È urgente e non più rinviabile un radicale cambiamento. La politica agricola europea dovrebbe sostenere i piccoli e medi produttori, essere non più frammentaria e settoriale, bensì capace di integrarsi con una strategia di sviluppo delle zone rurali e delle aree interne. I finanziamenti dovrebbero essere utili a garantire cibo di qualità ai cittadini, un equo reddito ai contadini e una politica attiva contro i cambiamenti climatici. Così dovrebbe essere, ma è inquietante e preoccupante il silenzio di tanta parte della politica. In molti abbiamo salutato i principi del documento della Commissione “From farm to Fork”, ove si afferma che bisogna destinare il 25% della superficie agricola coltivabile al biologico ( SAU), preservare il 10% delle coltivazioni alla biodiversità e ridurre del 50% l’uso dei pesticidi. Ci è sembrato un buon inizio, il primo passo di un vero cambiamento, ma la realtà sta prendendo un’altra direzione. Nei corridoi di Bruxelles le lobby dell’agroindustria con discrezione, ma con grande efficacia stanno smontando le buone intenzioni dichiarate sino a ieri dai vertici della Commissione e in questa opera di demolizione di una possibile e nuova agricoltura si distingue la Ministra dell’Agricoltura italiana. Non è una sorpresa. Né il governo giallo – verde, né il governo giallo – rosso hanno fatto alcunché per cambiare verso alla nostra agricoltura. E non è un segreto che il partito Popolare europeo, i Socialisti e democratici e Renew Europe avrebbero già siglato senza troppo clamore un accordo sulla base di una massima a noi italiani molto nota : “tutto cambia, perché nulla cambi”. La PAC del futuro, dopo le tante rivoluzioni annunciate, secondo questo accordo dovrebbe essere nella sostanza quella del passato. Il Green deal europeo, il documento della commissione “ from farm to fork” , le richieste avanzate dalla Von der Layen su una nuova e più virtuosa agricoltura rischiano seriamente di finire nel cestino delle buone intenzioni.

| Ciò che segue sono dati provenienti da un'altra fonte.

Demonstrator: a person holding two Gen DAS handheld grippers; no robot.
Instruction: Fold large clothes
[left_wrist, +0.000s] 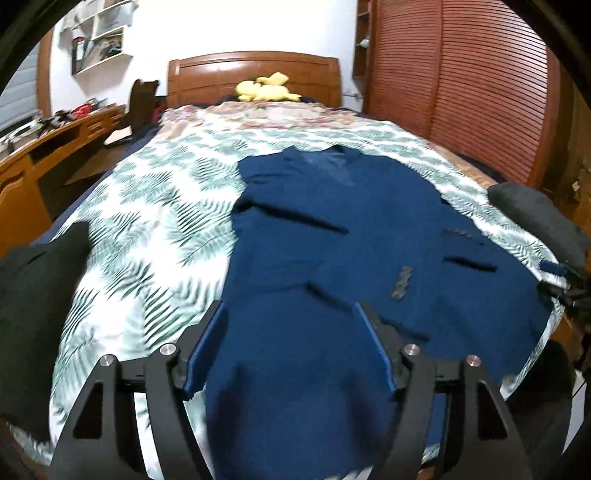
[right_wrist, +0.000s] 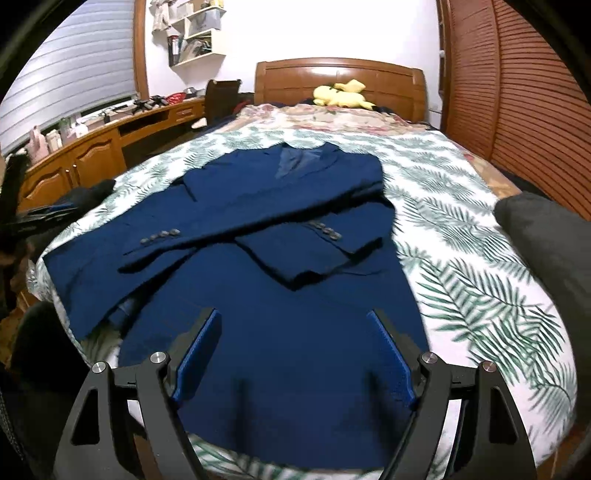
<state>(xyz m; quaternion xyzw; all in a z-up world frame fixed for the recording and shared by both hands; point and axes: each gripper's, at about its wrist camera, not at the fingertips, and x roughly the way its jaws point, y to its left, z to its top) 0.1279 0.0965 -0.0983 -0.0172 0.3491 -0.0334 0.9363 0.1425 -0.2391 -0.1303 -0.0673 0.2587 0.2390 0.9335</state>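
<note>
Left claw (left_wrist: 290, 314) spread wide, blue pads clear of the cloth, nothing gripped, hovering over the lower part of a navy suit jacket (left_wrist: 332, 258). Right claw (right_wrist: 295, 321) likewise released, empty, poised above the jacket's hem end. Jacket laid flat on a bed, on a white fern-print cover (right_wrist: 461, 229), collar toward the wooden headboard (right_wrist: 340, 77). Both sleeves folded in across the front, cuffs crossing near the middle, each showing a row of grey buttons (right_wrist: 159, 236). Left side of the jacket reaching almost to the bed's edge. Yellow plush toy (right_wrist: 341, 94) resting at the head of the bed. Wooden counter (right_wrist: 92, 147) along the left wall under a blinded window; louvred wooden doors (right_wrist: 517, 110) at right.
</note>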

Reiterare la politica pluridecennale della PAC non solo è ingiusto, non solo è una mortificazione del mondo contadino e un danno per i consumatori, ma rappresenta una grandissima contraddizione con tutta la narrazione che è stata fatta sulla crisi ecologica e sul cambiamento del clima anche da autorevoli vertici della politica e delle istituzioni.

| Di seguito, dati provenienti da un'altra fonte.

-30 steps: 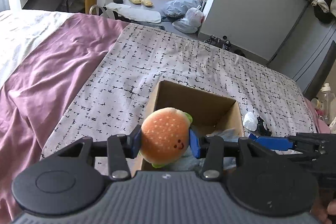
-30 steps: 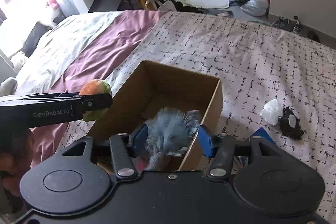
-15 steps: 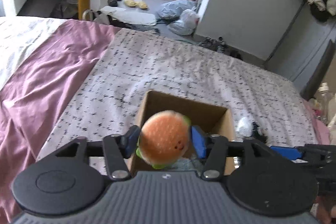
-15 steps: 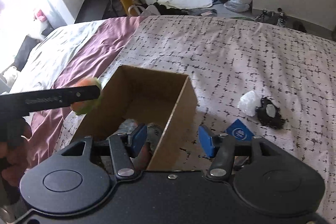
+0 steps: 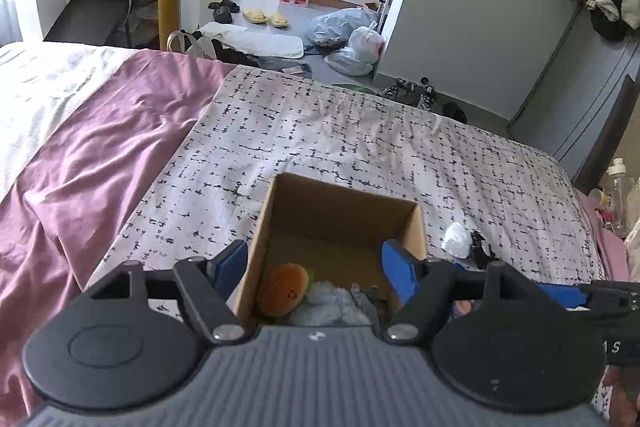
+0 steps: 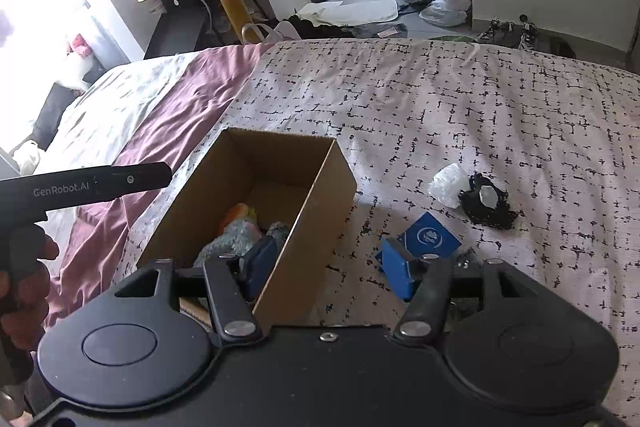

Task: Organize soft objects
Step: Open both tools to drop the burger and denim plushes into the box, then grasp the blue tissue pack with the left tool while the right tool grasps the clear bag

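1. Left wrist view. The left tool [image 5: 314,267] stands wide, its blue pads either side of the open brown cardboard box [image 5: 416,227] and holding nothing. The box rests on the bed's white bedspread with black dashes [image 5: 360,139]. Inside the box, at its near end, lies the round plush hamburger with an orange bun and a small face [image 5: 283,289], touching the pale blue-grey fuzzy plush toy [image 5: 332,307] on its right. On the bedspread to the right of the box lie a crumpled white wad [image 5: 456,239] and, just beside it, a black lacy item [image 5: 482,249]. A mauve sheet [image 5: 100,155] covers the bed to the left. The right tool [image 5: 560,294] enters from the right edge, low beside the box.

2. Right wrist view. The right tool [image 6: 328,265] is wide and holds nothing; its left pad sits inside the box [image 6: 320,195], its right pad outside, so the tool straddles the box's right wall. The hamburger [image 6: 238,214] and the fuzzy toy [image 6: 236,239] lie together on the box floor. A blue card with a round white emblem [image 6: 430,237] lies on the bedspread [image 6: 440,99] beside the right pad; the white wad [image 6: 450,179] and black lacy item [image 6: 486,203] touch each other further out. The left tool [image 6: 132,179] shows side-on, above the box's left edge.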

Questa contraddizione è ancor ancora più acuta proprio in quegli “ambientalisti” che continuano ad ignorare il valore strategico della produzione agricola. L’industrializzazione dell’agricoltura ha contribuito e contribuisce molto a varcare quel confine fondamentale che è l’equilibrio eco – ambientale del Pianeta. In un bel testo delle Nazioni Unite sulla realizzazione di un territorio “net – zero carbonio” nell’area del delta dello Yang – tze in Cina , al quale ha lavorato il prof. Federico Butera, si indicano 10 confini fondamentali che debbono essere rispettati, se non si vuole ulteriormente compromettere la situazione climatica del Pianeta. La gran parte di questi punti critici sono strettamente collegati alle attività produttive del mondo agricolo. I quattro cicli fondamentali quello dell’acqua, dell’azoto, del fosforo e dell’anidride carbonica che sono alla base dell’equilibrio ecologico del Pianeta sono ipotecati dal sistema di produzione nell’agricoltura che influenza in profondità sia la biosfera e sia la biogeochimica. Si parla giustamente dell’economia circolare come la via maestra per recuperare i disastri ambientali di questi decenni, ma pochi sanno dell’importanza che avrebbe l’economia circolare se fosse applicata al “ciclo dei nutrienti” nella produzione alimentare. Attualmente i nutrienti ( fosforo e azoto ) contenuti nel cibo e decisivi per l’eutrofizzazione delle acque e per il microbioma del suolo solo per il 2% tornano al suolo dal quale provengono, mentre in campagna vengono sostituiti dai fertilizzanti chimici e si producono così gravi danni al suolo e al ciclo delle acque. Per cambiare questa realtà sarebbe necessaria una nuova e rivoluzionaria interazione fra centri urbani e aree rurali. Questione tanto importante, quanto antica e della quale si occupò più e più volte lo stesso Gramsci. Siamo in un’altra epoca, le contraddizioni hanno tutt’altra natura, pure il problema della relazione fra la città e la campagna conserva una sua straordinaria attualità.